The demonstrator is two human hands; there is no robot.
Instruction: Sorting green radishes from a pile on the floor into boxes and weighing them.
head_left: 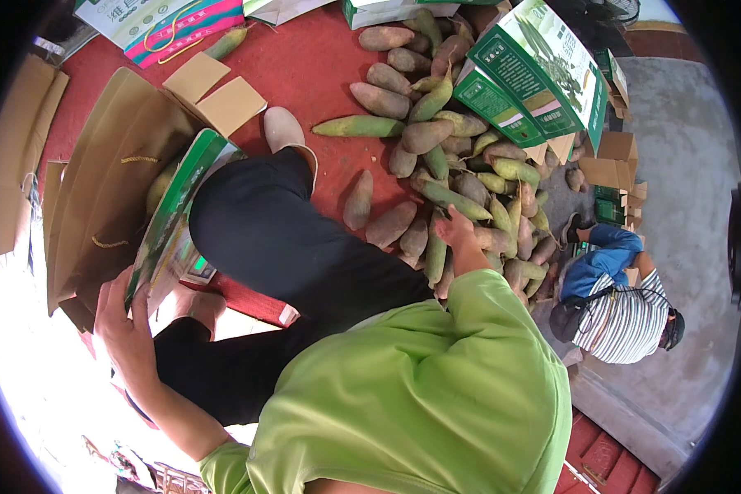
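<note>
My left hand grips the near edge of an open carton, its fingers hooked over the green and white side panel. The carton has a brown inside with yellow rope handles, and something greenish lies partly hidden in it. My right hand reaches into a heap of green radishes, thumb and fingers apart. Just beyond the fingertips lies a long green radish, and another radish stands out below them. Whether the fingers touch either one is hard to tell.
Loose soil-covered radishes spread over the red floor. A green and white carton stands beyond the heap. Folded brown cardboard lies near my shoe. At the right, another person bends by small boxes. A lit green display shows below my knee.
</note>
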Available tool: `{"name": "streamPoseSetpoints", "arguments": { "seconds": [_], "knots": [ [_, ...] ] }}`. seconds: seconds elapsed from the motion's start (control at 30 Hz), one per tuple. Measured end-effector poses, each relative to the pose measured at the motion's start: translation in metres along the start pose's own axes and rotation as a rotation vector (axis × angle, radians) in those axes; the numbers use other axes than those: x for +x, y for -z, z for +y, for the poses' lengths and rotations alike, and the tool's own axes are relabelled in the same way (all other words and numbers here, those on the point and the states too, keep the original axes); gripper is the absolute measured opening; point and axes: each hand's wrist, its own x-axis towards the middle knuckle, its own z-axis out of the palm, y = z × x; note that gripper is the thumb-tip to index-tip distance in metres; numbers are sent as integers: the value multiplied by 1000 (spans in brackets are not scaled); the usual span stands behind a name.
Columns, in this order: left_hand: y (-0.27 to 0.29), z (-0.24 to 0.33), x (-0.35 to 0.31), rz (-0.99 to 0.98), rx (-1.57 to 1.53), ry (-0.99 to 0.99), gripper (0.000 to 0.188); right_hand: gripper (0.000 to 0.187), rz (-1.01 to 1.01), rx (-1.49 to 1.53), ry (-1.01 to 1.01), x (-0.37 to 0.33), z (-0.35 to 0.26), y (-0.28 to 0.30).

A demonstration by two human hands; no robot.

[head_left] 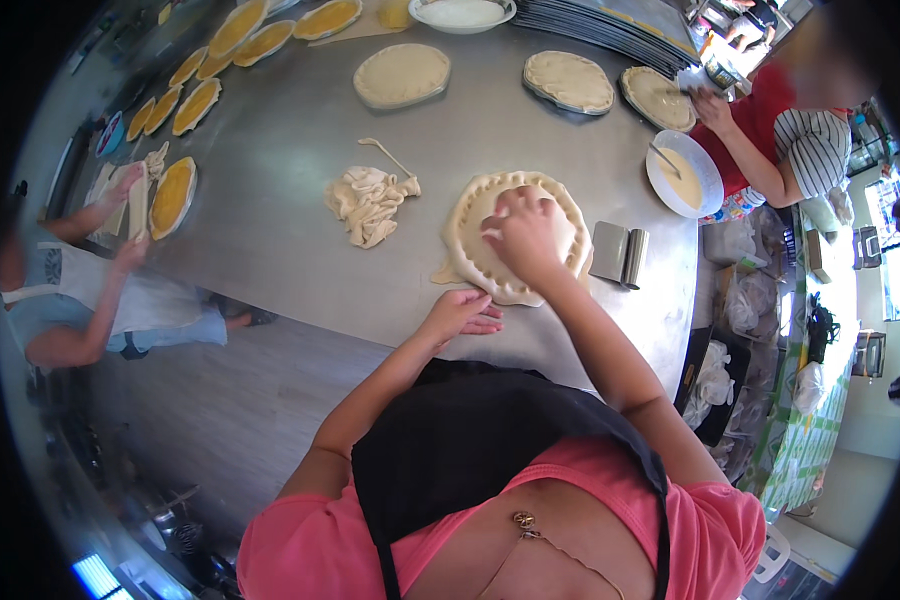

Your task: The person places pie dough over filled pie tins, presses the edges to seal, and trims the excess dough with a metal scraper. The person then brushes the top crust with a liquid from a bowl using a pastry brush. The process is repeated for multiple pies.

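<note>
A round pie (pixel 490 265) with a pale dough lid and a crimped rim is sitting near the front edge of the steel surface (pixel 270 160). The right hand (pixel 526 238) is resting on its top with bent fingers; the back of the hand is covering the fingertips, so I cannot tell whether this grip is standing apart or together. The left hand (pixel 460 316) is lying just beside the rim at seven o'clock, its grip loosely apart and holding nothing.

Taking the pie as the clock's centre, one metal scraper (pixel 618 254) is lying at three o'clock, and one heap of dough scraps (pixel 370 205) is lying at ten. Three other dough-covered pies are waiting further back: one (pixel 402 76) at eleven, one (pixel 568 82) near one, one (pixel 660 98) near two. One bowl (pixel 708 185) is holding yellow liquid at two o'clock, beside a co-worker in red (pixel 760 130). I am counting nine yellow-filled shells (pixel 197 106), spreading from nine to eleven. A second co-worker (pixel 90 275) is holding pale dough at nine.

Around the surface, a grey floor (pixel 260 400) is showing at eight o'clock, and a green patterned tablecloth (pixel 795 440) is hanging at four.
</note>
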Motion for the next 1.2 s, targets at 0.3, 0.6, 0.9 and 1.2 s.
{"name": "streamPoseSetpoints", "arguments": {
  "seconds": [0.3, 0.6, 0.9, 1.2],
  "knots": [
    [30, 2, -15, 117, 66, -58, 38, 9, -107, -145, 20, 21, -35, -28],
    [64, 73, 44, 570, 984, -848, 27, 10, 177, 590, -504, -85, 35, 28],
    [36, 157, 153, 190, 1342, -228, 41, 30, 26, 2149, -921, -148, 2, -7],
    [73, 101, 63, 129, 114, -232, 40, 33, 459, 1725, -1101, -106, -22, -21]
  ]
}}
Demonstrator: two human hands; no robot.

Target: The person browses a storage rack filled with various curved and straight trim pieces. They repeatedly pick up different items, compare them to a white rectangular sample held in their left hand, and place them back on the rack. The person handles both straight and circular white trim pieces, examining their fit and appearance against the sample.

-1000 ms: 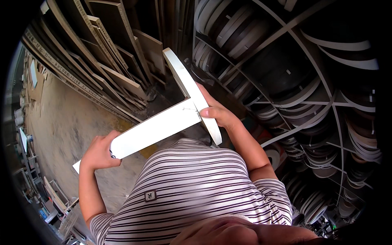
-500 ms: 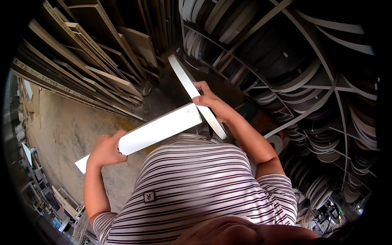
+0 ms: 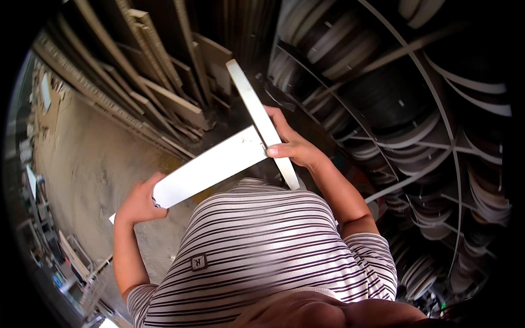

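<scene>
My left hand (image 3: 141, 201) is closed round a long white board (image 3: 205, 168) near its lower left end. The board slants up to the right in front of my striped shirt. My right hand (image 3: 289, 143) grips a white roll of edge banding (image 3: 252, 102), seen nearly edge-on, with the thumb on the near side and fingers behind. The roll stands across the board's right end, close against it; whether they touch I cannot tell. Small dark marks show on the board near that end. The roll's far face and my right fingertips are hidden.
Wood panels (image 3: 180, 101) lean upright in a row at the upper left. A metal rack (image 3: 350, 112) on the right holds several banding rolls (image 3: 402, 98). Bare concrete floor (image 3: 82, 158) lies to my left, with clutter along its far left edge.
The view has swung left, so the panels and rack appear further right. My hands still hold the board and the roll; the roll has turned slightly more upright against the board's end.
</scene>
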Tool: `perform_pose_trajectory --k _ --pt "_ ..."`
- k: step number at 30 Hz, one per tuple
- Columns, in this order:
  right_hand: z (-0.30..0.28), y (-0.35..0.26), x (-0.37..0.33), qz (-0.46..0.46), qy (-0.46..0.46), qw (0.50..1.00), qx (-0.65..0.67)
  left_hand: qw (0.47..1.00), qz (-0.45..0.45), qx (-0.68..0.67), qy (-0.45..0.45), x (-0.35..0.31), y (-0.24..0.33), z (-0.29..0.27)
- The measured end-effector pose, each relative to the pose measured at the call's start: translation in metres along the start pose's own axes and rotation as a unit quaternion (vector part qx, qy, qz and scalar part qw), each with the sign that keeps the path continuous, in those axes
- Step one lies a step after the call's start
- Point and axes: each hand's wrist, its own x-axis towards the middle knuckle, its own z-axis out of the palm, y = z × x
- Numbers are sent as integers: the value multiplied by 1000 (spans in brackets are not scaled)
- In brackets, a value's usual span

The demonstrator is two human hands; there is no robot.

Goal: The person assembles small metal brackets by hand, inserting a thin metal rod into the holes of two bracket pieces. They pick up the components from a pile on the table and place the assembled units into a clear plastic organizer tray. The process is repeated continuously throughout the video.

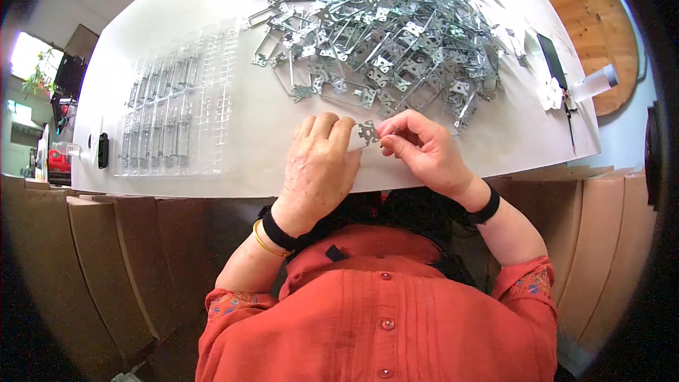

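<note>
Near the table's front edge, my left hand (318,159) is closed round a small metal bracket (368,132) with a flat, cut-out end plate. That plate sticks out past the fingertips; the rest of the bracket is mostly hidden by the hand. From the right, my right hand (428,152) has thumb and forefinger pinched at the plate's edge. Just beyond both hands lies a big pile of similar metal brackets (382,35). To the left sits a clear plastic tray (209,120) with brackets lined up in two rows at its left part.
A black object (103,151) lies at the table's left edge. On the right are a dark flat device (552,60), crumpled white paper (550,93) and a translucent cup (595,83) on its side. A round wooden top (587,21) stands beyond. Cardboard boxes (106,262) flank me.
</note>
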Motion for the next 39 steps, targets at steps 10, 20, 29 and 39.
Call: perform_pose_trajectory --k 10,20,29,39 --pt "-1 -2 -11 -36 5 999 -7 969 -93 -194 120 -21 -7 1" --pt "-7 14 -18 -6 23 1000 -21 976 -152 -104 115 -57 -26 3" --pt "-7 17 -16 5 21 999 -28 984 -121 -62 116 -56 -24 -5" --pt "-6 14 -20 28 37 998 -33 986 -103 -112 71 -56 -31 -13"
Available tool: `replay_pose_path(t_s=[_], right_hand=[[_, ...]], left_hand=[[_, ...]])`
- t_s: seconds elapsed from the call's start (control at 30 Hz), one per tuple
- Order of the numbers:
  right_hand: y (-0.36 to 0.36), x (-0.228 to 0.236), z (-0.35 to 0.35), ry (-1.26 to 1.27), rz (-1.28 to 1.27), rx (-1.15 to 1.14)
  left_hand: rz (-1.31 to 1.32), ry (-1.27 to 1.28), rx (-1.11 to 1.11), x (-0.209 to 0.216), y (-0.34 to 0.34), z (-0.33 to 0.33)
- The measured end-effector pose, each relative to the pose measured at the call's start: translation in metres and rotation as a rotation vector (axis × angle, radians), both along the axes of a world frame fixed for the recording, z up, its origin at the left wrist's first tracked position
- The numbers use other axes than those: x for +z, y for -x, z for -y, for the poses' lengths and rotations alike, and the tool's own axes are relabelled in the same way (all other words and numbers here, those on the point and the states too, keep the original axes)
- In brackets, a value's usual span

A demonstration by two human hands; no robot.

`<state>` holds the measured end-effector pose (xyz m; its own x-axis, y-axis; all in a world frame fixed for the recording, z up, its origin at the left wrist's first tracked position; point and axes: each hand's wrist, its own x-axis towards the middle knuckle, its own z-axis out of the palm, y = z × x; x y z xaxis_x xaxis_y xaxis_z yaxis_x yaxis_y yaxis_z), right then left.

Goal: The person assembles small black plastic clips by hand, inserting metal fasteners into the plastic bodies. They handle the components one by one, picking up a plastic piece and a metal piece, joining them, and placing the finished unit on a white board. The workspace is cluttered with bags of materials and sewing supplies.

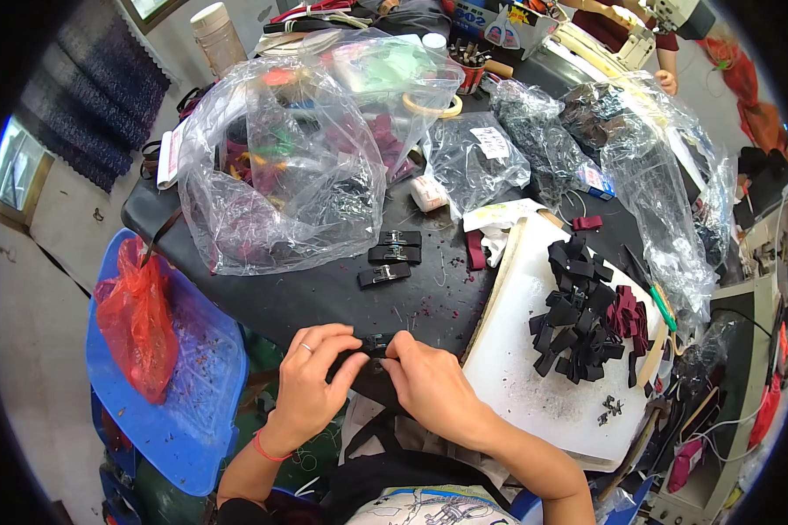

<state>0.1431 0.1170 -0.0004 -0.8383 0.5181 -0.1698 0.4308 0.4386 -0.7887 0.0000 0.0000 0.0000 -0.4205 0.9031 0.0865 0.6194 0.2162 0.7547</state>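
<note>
Ribbon (375,343), a short black one with what looks like metal on it, is between my hands at the near edge of the table (320,293). My right hand (433,389) has thumb and forefinger pinched nearly together on its right end; my left hand (311,385) curls thumb and fingers at the other end, a gap between the tips (whether they grip, I cannot tell). I'd expect it to be light, soft and hard to break, slick only at the metal, so the ends seem best to hold. Just beyond my grip lie three clipped ribbons (397,254), and past them a clear bag (280,175). Right of my grip, a white board (525,398) bears a black heap (573,306), a maroon heap (626,317) and dark bits (608,409). Left of it sits a blue tray (206,376) with a red bag (140,332). Far beyond, to the right, a co-worker's hand (665,81) shows.
</note>
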Motion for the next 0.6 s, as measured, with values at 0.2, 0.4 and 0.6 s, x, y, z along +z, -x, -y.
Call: replay_pose_path(t_s=[0.2, 0.4, 0.6], right_hand=[[-0.001, -0.004, 0.014, -0.512, 0.015, 0.049], [-0.065, 0.042, -0.035, -0.777, 0.093, -0.365], [-0.114, 0.035, -0.049, -0.557, -0.010, -0.521]], left_hand=[[-0.191, -0.208, -0.116, -0.028, -0.013, -0.001], [-0.127, -0.230, -0.168, -0.040, -0.033, -0.005], [-0.048, -0.251, -0.139, -0.014, -0.036, -0.022]])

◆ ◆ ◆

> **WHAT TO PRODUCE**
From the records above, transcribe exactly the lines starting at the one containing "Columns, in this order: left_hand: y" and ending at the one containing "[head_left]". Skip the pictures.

> **YOUR RESPONSE**
Columns, in this order: left_hand: y (-0.27 to 0.29), z (-0.24 to 0.33), x (-0.35 to 0.31), rz (-0.99 to 0.98), rx (-1.57 to 1.53), ry (-0.99 to 0.99), gripper (0.000 to 0.188); right_hand: gripper (0.000 to 0.187), rz (-1.01 to 1.01), rx (-1.49 to 1.53), ry (-1.01 to 1.01), x (-0.37 to 0.33), z (-0.35 to 0.26), y (-0.28 to 0.30).

A demonstration by two human hands; no robot.

[head_left] 

Nothing more belongs to this answer.